Threat to society
Top ten signs the staff is stressed out
Irreverent from Rev. magazine
10. When anyone asks the administrative assistant for something, she replies,
"Do you want fries with that?"
9. The executive pastor has replaced the "In" box on his desk with his waste basket.
8. The pastor of congregation care's new voice message now announces, "Call back when you've got a real problem."
7. Memos from teaching pastor always end with, "I warn everyone who hears these words: If anyone adds anything to them, God will add to him the plagues described in this memo. And if anyone takes words away from this memo, God will take away from him his share in the tree of life and in the holy city."
6. Staff too busy to write number 6.
5. Youth pastor is skinny-dipping in baptisterymore than usual.
4. Rather than the music of "Bill Gaither Homecoming" CDs coming out of senior adult pastor's office, it's now "Pillar."
3. The Diet Coke in the office frig has been replaced with Red Bull.
2. The number of the local psychiatric hospital is on the office phone's "speed dial."
1. The pastor of communications is writing his Rev. column on stress.
As I write this, my church is in the midst of moving to a much larger facility, so for the past few weeks, the entire staff has been on heavy doses of coffee, Diet Coke and dark chocolate. We haven't quite reached the level described above, but it has been stressful. As a result, I've developed my own stress formula. (I'm sure it will rank right up there with other famous formulas such as E=MC2, C=PiR2 and, of course, Formula 409.)
Y Z >A R = C
Simply put, if Your Zeal (YZ) is greater than your Area of Responsibility (AR), then you will experience Composure (C).
For instance, let's say Pastor Karen, has the zeal and energy of the Energizer bunny on speed, so she scores a 10 on the YZ part of the equation. She's married, mother of two, and works 60-plus hours a week as solo pastor at Moose Breath Baptist Church in Wyoming, so has a 9 on the AR scale. As long as her amount of zeal (10) is greater than her areas of responsibility (9), she will experience composure.

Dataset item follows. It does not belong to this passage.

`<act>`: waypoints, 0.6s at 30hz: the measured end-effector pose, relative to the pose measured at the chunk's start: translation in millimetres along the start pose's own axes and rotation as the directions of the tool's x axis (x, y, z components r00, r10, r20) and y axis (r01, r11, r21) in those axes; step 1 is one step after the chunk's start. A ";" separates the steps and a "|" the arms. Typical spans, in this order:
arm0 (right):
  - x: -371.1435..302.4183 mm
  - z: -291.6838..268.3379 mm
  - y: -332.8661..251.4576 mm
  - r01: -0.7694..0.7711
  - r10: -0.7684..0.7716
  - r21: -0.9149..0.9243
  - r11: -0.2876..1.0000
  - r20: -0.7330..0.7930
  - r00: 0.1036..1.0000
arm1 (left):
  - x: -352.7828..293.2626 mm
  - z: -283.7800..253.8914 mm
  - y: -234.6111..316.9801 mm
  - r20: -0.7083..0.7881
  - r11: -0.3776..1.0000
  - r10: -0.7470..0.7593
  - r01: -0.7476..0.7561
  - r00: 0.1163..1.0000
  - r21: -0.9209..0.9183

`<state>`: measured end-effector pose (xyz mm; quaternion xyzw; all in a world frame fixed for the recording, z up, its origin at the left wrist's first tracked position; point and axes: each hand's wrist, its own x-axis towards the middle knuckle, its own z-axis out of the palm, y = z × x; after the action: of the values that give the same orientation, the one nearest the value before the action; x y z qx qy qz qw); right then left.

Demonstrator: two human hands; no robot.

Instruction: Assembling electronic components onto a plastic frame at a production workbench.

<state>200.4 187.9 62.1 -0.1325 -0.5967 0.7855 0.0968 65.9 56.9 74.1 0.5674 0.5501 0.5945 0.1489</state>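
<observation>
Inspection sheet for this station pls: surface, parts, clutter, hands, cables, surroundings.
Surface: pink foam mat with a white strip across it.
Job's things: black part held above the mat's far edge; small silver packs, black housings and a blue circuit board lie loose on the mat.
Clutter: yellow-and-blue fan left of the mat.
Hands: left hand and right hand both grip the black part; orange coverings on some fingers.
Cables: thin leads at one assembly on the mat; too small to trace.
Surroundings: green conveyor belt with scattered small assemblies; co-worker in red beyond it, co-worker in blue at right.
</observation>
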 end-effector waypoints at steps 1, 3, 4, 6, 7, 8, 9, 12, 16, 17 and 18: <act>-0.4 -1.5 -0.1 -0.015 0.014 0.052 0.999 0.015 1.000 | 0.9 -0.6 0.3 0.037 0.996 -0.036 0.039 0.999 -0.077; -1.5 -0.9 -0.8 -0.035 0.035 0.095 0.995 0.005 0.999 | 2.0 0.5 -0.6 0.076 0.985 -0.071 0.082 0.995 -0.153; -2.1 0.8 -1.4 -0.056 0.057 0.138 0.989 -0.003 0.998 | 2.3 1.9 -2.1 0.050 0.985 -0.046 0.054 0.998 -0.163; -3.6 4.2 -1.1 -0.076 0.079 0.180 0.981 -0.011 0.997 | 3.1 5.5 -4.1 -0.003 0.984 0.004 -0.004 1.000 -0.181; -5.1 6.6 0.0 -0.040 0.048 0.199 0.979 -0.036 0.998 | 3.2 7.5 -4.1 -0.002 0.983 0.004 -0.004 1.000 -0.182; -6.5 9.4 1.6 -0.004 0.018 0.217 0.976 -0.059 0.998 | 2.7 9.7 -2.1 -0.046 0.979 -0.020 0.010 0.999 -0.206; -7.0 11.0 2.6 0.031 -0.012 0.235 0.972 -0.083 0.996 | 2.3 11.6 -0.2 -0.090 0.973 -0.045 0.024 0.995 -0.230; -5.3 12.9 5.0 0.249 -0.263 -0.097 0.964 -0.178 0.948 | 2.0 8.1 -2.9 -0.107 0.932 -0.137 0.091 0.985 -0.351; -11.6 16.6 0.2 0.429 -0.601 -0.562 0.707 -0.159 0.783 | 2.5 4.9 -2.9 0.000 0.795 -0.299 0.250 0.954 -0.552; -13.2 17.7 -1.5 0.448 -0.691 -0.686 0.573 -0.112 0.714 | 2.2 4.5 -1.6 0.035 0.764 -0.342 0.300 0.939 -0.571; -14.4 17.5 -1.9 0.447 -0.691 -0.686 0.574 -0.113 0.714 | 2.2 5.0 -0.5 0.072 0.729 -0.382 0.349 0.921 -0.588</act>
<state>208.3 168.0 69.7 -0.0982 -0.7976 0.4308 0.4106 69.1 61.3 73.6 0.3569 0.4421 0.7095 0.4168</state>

Let's say that Pastor Carl is a laid back 8 for his YZ in the Watkins formula. He's married, has a pre-schooler, works as youth pastor at a super-sized-mega church in southern California, where he also directs an after-school program for kids at risk. He, too, has a 9 on the AR scale. But, because he has only 8 units of YZ, instead of composure, the formula is reversed and Carl feels:
C = RA < ZY
Yep, that's him skinny-dipping in the baptistery!
If we're going to maintain composure in our lives--and avoid being ordered to see a court-appointed psychiatrist--our energy level needs to be greater than our areas of responsibility. By recognizing that each person's metabolism and personalities equip them with a unique level of zeal, we can make an effort not to go over our own area of responsibility "weight limit." There are two ways to assure this: increase our level of zeal or decrease our areas of responsibility.
It is possible to increase our energy by eating right, exercising, and taking our vitamins every morning. But until we look like the Greek gods or goddesses on those work-out videos, we may need to try something less Olympic.
I've found that a "mission statement" has helped me filter what jobs I take on and which jobs I pass on or delegate. Mine is:
To communicate the gospel of Christ in as an effective and creative manner and with as many people as possible (Matthew 28:19-20).
If someone comes along and asks me to, say for instance, star in the civic theater's production of "Rent," I simply reply, "Thanks so much for asking, but I'll have to say no." (And I think there are actually laws against an uncoordinated white guy from ever attempting dance!)
So, try this simple exercise. Standing upright in a relaxed position, take a deep breath, and as you exhale say, "No." (You may need to practice this exercise in front of a mirror or with a friend, but it is easier than drinking raw eggs with bee pollen and running 10 miles every day.) By knowing our limits, we can honestly say, "Thanks so much for asking, but I'll have to say no."
What a time-saving device. And, it keep us composed and out of the bapistery!